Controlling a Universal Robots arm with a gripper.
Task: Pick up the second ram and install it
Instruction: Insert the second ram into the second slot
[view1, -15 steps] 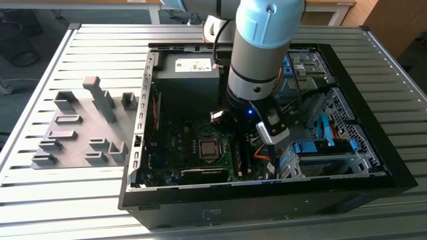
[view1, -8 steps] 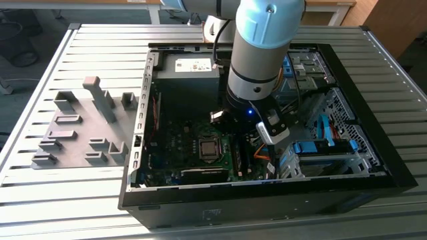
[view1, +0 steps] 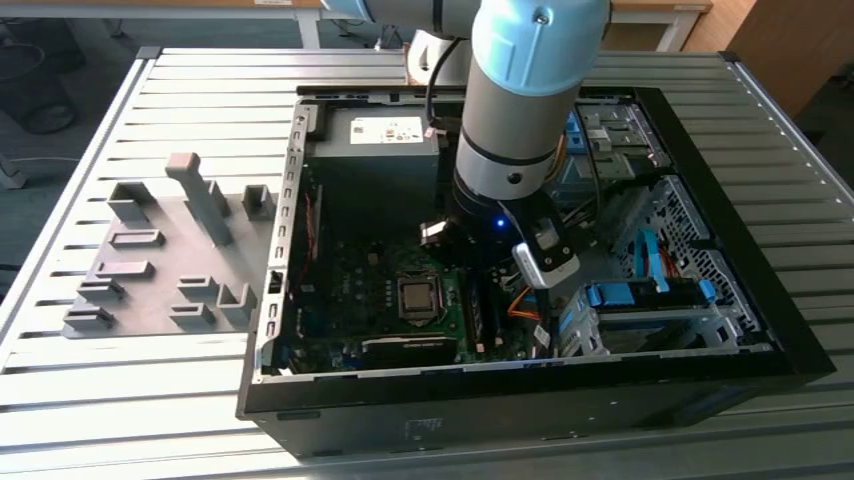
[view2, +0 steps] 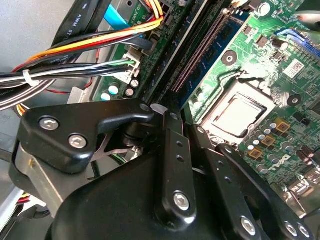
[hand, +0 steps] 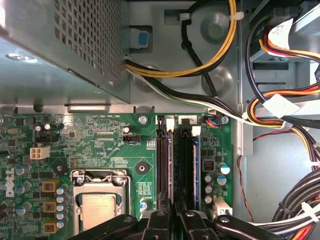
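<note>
Fingers (hand: 172, 220) poised over second ram (hand: 196, 172) seated in motherboard (hand: 100, 145).

- Setting: robotics lab or assembly workshop.
- Ribbed metal worktop (view1: 160, 400) carries an opened computer case (view1: 747, 350).
- Grey fixture tray (view1: 147, 270) alongside.
- Robot arm (view1: 527, 120) reaches into the case.
</note>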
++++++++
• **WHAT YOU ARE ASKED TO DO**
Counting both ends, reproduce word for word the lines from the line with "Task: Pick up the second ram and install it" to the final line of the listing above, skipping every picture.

• **REPLY**
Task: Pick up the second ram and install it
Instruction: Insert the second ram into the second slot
[view1, -15 steps] 
[view1, -8 steps] 
[view1, +0 steps] 
[view2, +0 steps] 
[hand, +0 steps] 
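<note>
Fingers (hand: 172, 220) poised over second ram (hand: 196, 172) seated in motherboard (hand: 100, 145).

- Setting: robotics lab or assembly workshop.
- Ribbed metal worktop (view1: 160, 400) carries an opened computer case (view1: 747, 350).
- Grey fixture tray (view1: 147, 270) alongside.
- Robot arm (view1: 527, 120) reaches into the case.
</note>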

Work on the answer has been completed.